Nach der bewussten Verabschiedung und der kurzzeitigen Trennung kommt die Bezugsperson zum Abholen zurück und nimmt das Kind mit nach Hause. „Das ist wichtig, damit das Kind weiß: Mama oder Papa kommt zurück, und dann nehmen sie mich wieder mit nach Hause.“ Und welches Geschlecht lebt sich schneller ein?

„Das lässt sich pauschal nicht sagen. Jungen können genauso anhänglich sein wie Mädchen“, weiß sie aus eigener Erfahrung.
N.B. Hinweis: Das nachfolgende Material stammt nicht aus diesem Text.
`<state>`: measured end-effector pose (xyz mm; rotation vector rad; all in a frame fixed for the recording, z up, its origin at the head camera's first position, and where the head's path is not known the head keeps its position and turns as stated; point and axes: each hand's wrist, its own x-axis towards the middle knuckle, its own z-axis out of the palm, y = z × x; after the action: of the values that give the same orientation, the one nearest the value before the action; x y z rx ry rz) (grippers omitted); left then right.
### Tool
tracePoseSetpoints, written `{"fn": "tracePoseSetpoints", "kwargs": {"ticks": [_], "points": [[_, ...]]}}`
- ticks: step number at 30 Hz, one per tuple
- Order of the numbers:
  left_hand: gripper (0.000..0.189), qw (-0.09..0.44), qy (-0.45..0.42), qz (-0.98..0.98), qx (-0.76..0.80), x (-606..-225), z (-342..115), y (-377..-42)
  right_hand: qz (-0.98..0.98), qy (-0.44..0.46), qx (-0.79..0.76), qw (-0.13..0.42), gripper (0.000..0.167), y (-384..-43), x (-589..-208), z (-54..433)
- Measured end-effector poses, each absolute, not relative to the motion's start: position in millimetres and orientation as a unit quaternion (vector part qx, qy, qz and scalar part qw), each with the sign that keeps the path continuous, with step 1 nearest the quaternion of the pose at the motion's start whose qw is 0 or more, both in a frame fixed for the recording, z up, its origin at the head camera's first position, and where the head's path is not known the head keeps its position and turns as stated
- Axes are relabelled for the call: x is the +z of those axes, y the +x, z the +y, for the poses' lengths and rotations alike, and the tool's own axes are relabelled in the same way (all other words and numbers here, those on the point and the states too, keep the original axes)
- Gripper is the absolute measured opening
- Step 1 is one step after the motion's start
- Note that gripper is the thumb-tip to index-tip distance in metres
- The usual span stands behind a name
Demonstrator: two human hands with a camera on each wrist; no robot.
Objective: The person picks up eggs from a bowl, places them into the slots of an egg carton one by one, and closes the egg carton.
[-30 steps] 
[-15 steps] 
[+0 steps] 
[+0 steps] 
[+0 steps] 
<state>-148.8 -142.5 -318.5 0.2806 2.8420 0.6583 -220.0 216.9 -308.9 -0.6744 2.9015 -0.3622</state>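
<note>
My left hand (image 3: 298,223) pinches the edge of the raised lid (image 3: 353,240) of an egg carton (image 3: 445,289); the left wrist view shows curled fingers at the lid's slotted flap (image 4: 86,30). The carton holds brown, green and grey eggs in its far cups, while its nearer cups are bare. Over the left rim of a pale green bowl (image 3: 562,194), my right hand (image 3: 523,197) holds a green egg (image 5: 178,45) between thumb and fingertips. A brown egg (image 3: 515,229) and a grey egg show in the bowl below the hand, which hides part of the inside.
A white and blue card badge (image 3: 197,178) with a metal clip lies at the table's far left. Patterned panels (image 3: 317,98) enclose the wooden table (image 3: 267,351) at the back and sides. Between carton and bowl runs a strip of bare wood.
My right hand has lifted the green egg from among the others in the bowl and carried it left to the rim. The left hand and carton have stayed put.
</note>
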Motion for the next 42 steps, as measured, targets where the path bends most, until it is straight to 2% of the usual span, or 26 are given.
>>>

Thalea Künker leitet zurzeit nämlich die Charly’s-Kinderparadies-Krippe in Melle. Diese Einrichtung ist vom PädQUIS-Institut ausgezeichnet worden. Punkten konnte die Krippe vor allem mit dem Konzept der Eingewöhnung. „Die Mitarbeiterinnen beweisen großes Bewusstsein für die Bedeutung der Eingewöhnung“, heißt es in einer Anmerkung.

Dazu gehört – sofern gewollt – auch ein Hausbesuch, bevor ein Kind in die Krippe kommt. „Bei dieser Gelegenheit lernt das Kind uns in vertrauter Umgebung kennen. Und mit den Eltern können wir den Ablauf der Eingewöhnung besprechen“, sagt Künker.

Flexibel reagieren

Den Hausbesuch übernimmt die sogenannte Bezugserzieherin. Sie notiert später im Alltag alle Beobachtungen, führt Gespräche mit den Eltern und kümmert sich um das Portfolio. „Manchmal fühlen sich die Kinder aber auch zu einer anderen Fachkraft hingezogen. Wir können flexibel darauf reagieren und gegebenenfalls tauschen“, erklärt Thalea Künker. Auch in Bad Essen soll es ab dem 1. Februar 2016 so ablaufen.

Bevor es so weit ist, muss der Bau natürlich abgeschlossen sein. In diesen Tagen ist die Betondecke gegossen worden, die Fenster werden im nächsten Schritt eingesetzt.